2. Sigorta tahkim yargılamasında hükmedilecek vekalet ücreti ile ilgili olarak;
5684 sayılı Sigortacılık Kanunu’nun 30/17 nci maddesinde “Talebi kısmen ya da tamamen reddedilenler aleyhine hükmolunacak vekalet ücreti, Avukatlık Asgarî Ücret Tarifesinde belirlenen vekalet ücretinin beşte biridir.” hükmü yer almaktadır.

Sigortacılıkta Tahkime İlişkin Yönetmelik’in 16/13 üncü fıkrasında (19.01.2016 tarihli ve 29598 sayılı Resmî Gazete’de yayımlanan Sigortacılıkta Tahkime İlişkin Yönetmelik’te Değişiklik Yapılmasına Dair Yönetmelik 6 ncı maddesi ile eklenen) “Tarafların avukat ile temsil edildiği hallerde, taraflar aleyhine hükmedilecek vekâlet ücreti, her iki taraf için de Avukatlık Asgarî Ücret Tarifesinde yer alan asliye mahkemelerinde görülen işler için hesaplanan vekâlet ücretinin beşte biridir.” düzenlemesi mevcuttur.

Karar tarihinde yürürlükte bulunan Avukatlık Asgari Ücret Tarifesinin (AAÜT) 17/2 nci maddesi ise “Sigorta Tahkim Komisyonları, vekalet ücretine hükmederken, bu Tarifenin ikinci kısmının ikinci bölümünde asliye mahkemeleri için öngörülen ücretin altında kalmamak kaydıyla bu Tarifenin üçüncü kısmına göre avukatlık ücretine hükmeder. Ancak talebi kısmen ya da tamamen reddedilenler aleyhine bu Tarifeye göre hesaplanan ücretin beşte birine hükmedilir. Konusu para ile ölçülemeyen işlerde, bu Tarifenin ikinci kısmının ikinci bölümünde asliye mahkemeleri için öngörülen maktu ücrete hükmedilir. Ancak talebi kısmen ya da tamamen reddedilenler aleyhine öngörülen maktu ücretin beşte birine hükmedilir. Sigorta Tahkim Komisyonlarınca hükmedilen vekalet ücreti, kabul veya reddedilen miktarı geçemez.” şeklinde düzenlenmiştir.

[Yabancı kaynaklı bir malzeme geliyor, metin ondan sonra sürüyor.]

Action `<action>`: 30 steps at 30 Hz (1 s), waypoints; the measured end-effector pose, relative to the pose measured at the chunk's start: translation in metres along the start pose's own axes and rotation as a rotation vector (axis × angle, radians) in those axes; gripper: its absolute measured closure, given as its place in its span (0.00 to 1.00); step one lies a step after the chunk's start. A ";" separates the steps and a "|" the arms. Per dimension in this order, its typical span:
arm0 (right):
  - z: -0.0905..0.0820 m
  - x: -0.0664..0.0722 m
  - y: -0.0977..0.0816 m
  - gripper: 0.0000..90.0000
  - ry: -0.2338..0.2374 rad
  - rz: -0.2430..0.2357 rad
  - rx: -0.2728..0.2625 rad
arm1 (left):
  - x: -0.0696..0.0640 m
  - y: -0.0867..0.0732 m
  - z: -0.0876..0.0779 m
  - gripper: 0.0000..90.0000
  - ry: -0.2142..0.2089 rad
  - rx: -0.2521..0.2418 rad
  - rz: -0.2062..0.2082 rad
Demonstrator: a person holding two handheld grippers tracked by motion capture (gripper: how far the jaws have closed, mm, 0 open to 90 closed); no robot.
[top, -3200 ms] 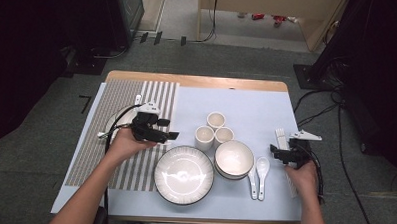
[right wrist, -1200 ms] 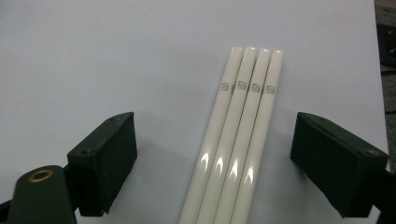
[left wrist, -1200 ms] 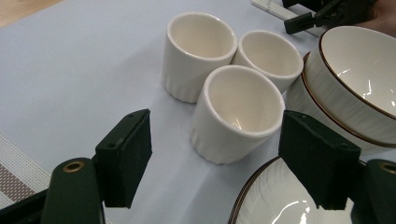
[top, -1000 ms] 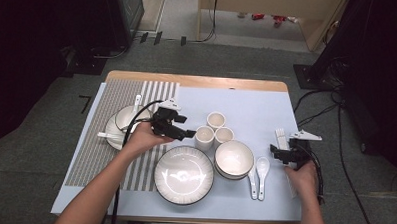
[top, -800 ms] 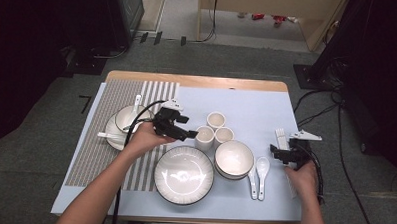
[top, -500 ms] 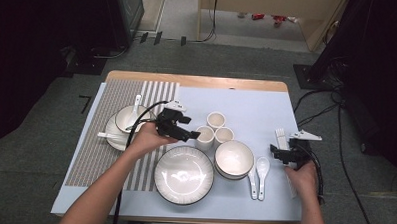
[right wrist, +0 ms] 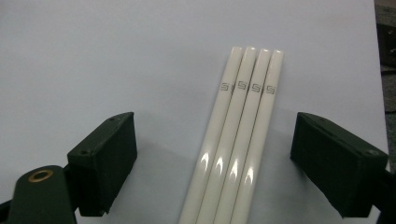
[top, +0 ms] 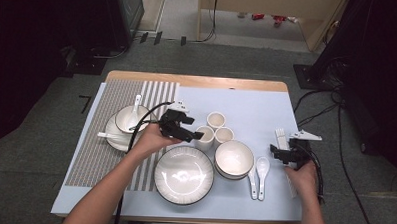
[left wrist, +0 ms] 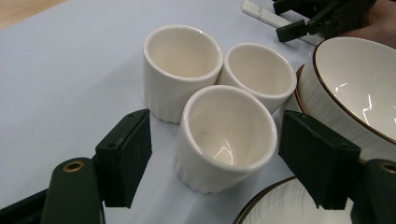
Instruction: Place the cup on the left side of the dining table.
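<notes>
Left gripper view: nearest cup (left wrist: 226, 137) stands upright on the blue mat, touching two more cups (left wrist: 182, 70) behind it, with the left gripper (left wrist: 215, 161) spread wide to either side, pads clear of its wall, likely lined up for a side grasp. Bowl (left wrist: 355, 88) crowds the far pad. Right gripper (right wrist: 215, 163) rests open astride four chopsticks (right wrist: 238, 135), seemingly waiting.

Grey carpet floor (top: 268, 59) — dark surroundings
</notes>
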State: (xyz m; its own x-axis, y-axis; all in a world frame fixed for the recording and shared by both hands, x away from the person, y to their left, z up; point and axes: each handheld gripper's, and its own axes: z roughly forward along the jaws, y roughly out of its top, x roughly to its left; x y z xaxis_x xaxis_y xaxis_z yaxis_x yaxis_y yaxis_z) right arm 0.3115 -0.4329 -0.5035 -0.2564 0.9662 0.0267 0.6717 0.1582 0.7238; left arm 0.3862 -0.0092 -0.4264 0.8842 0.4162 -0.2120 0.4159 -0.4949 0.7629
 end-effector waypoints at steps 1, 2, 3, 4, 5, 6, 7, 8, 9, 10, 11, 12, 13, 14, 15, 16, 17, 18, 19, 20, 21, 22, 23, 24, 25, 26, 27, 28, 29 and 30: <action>0.000 0.000 0.000 0.16 0.000 0.000 0.000 | 0.000 0.000 0.001 0.28 0.000 0.000 -0.002; 0.000 0.000 0.000 0.16 0.000 0.000 0.000 | 0.000 0.000 0.002 0.27 -0.005 0.000 -0.005; 0.000 0.000 0.000 0.16 0.000 0.000 0.000 | 0.000 0.000 0.003 0.26 -0.012 0.000 -0.011; 0.000 0.000 0.000 0.16 0.001 0.000 0.000 | 0.000 0.000 0.004 0.26 -0.015 -0.003 -0.014; 0.000 0.000 0.000 0.16 0.000 0.000 0.000 | 0.000 -0.001 0.004 0.26 -0.020 -0.007 -0.015; 0.000 0.000 0.000 0.16 0.000 0.000 0.000 | 0.000 -0.001 0.005 0.25 -0.026 -0.007 -0.013; 0.000 0.000 0.000 0.16 0.000 0.000 0.000 | 0.000 -0.001 0.006 0.24 -0.022 -0.003 -0.011; 0.000 0.000 0.000 0.16 0.000 0.000 0.000 | -0.001 -0.001 0.007 0.24 -0.019 0.001 -0.011; 0.000 0.000 0.000 0.16 0.000 0.000 0.000 | -0.001 -0.002 0.007 0.23 -0.020 0.004 -0.006; 0.000 0.000 0.000 0.16 0.000 0.000 0.000 | -0.001 -0.002 0.008 0.22 -0.020 0.004 -0.008; 0.000 0.000 0.000 0.16 0.000 0.000 0.000 | -0.001 -0.002 0.008 0.22 -0.022 0.004 -0.011; 0.000 0.000 0.000 0.16 0.000 0.000 0.000 | -0.001 -0.002 0.009 0.22 -0.025 0.002 -0.011; 0.000 0.000 0.000 0.16 0.000 0.000 0.000 | -0.001 -0.003 0.009 0.22 -0.029 0.001 -0.012; 0.000 0.000 0.000 0.16 0.000 0.000 0.000 | -0.001 -0.003 0.010 0.22 -0.030 0.002 -0.012; 0.000 0.000 0.000 0.16 0.000 0.000 0.000 | -0.001 -0.003 0.011 0.22 -0.031 0.000 -0.011; 0.000 0.000 0.000 0.16 0.000 0.001 0.000 | -0.001 -0.004 0.012 0.22 -0.033 0.002 -0.014; 0.000 0.000 0.000 0.16 0.000 0.000 0.000 | -0.001 -0.004 0.012 0.22 -0.033 0.006 -0.012; 0.000 0.000 0.000 0.16 0.000 0.000 0.000 | -0.001 -0.004 0.013 0.22 -0.031 0.009 -0.013; 0.000 0.000 0.000 0.16 0.000 0.000 0.000 | -0.001 -0.004 0.014 0.22 -0.032 0.013 -0.010; 0.000 0.000 0.000 0.16 0.000 0.000 0.000 | -0.002 -0.005 0.015 0.22 -0.032 0.015 -0.008; 0.000 0.000 0.000 0.16 0.000 0.000 0.000 | -0.002 -0.005 0.016 0.22 -0.031 0.017 -0.007; 0.000 0.000 0.000 0.16 0.000 0.000 0.000 | -0.002 -0.005 0.016 0.22 -0.030 0.016 -0.005; 0.000 0.000 0.000 0.16 0.000 0.000 0.000 | -0.002 -0.006 0.017 0.22 -0.025 0.016 -0.003; 0.000 0.000 0.000 0.16 0.000 0.000 0.000 | -0.002 -0.006 0.018 0.22 -0.017 0.016 0.001; 0.000 0.000 0.000 0.16 0.000 0.000 0.000 | -0.002 -0.006 0.018 0.22 -0.014 0.013 0.001; 0.000 0.000 0.000 0.16 0.000 0.000 0.000 | -0.002 -0.007 0.019 0.22 -0.012 0.014 0.002; 0.000 0.000 0.000 0.16 0.000 0.000 0.000 | -0.002 -0.007 0.020 0.22 -0.014 0.011 -0.001; 0.000 0.000 0.000 0.16 0.000 0.000 0.000 | -0.002 -0.007 0.020 0.22 -0.018 0.012 -0.005; 0.000 0.000 0.000 0.16 0.000 0.000 0.000 | -0.002 -0.008 0.021 0.22 -0.018 0.011 -0.007; 0.000 0.000 0.000 0.16 0.000 0.000 0.000 | -0.002 -0.008 0.021 0.22 -0.019 0.011 -0.009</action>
State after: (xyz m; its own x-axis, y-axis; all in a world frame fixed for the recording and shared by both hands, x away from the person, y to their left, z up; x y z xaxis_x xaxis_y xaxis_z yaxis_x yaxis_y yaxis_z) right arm 0.3115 -0.4329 -0.5035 -0.2567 0.9661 0.0269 0.6718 0.1583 0.7237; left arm 0.3860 -0.0222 -0.4452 0.8844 0.4061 -0.2301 0.4257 -0.4995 0.7545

Bu durumda İtiraz Hakem Heyetince davacı lehine hükmedilecek vekalet ücretine ilişkin olarak Sigortacılıkta Tahkime İlişkin Yönetmelik’in 16/13 üncü maddesinin uygulanması gerektiği gözönüne alınarak AAÜT’nin 13 ve 17 nci maddeleri gereğince, maktu vekalet ücretinin altında kalmamak kaydıyla, hesaplanan vekalet ücretinin 1/5’i oranında vekalet ücretine hükmedilmesi gerekirken, fazla vekalet ücretine karar verilmesi bozmayı gerektirir.

Ne var ki, bu hatanın giderilmesi yeniden yargılama yapılmasını gerektirmediğinden, 6100 sayılı Kanun’un 370 inci maddesinin ikinci fıkrası hükmü uyarınca … kararının düzeltilerek onanması gerekir.

VI. KARAR
1. Değerlendirme bölümünün (1) numaralı bendinde açıklanan nedenlerle davalı vekilinin diğer temyiz itirazlarının reddine,
2. Değerlendirme bölümünün (2) numaralı bendinde açıklanan nedenlerle davalı vekilinin temyiz itirazlarının kabulü ile … kararının hüküm fıkrasının (3) numaralı bendinde yer alan “15.525,79 TL” ibaresinin çıkartılarak yerine “4.080,00 TL” ibaresinin yazılması suretiyle DÜZELTİLEREK ONANMASINA,

Peşin alınan temyiz harcının istek hâlinde davalıya iadesine,

Dosyanın mahkemeye gönderilmesine,
20.03.2023 tarihinde oy birliğiyle karar verildi.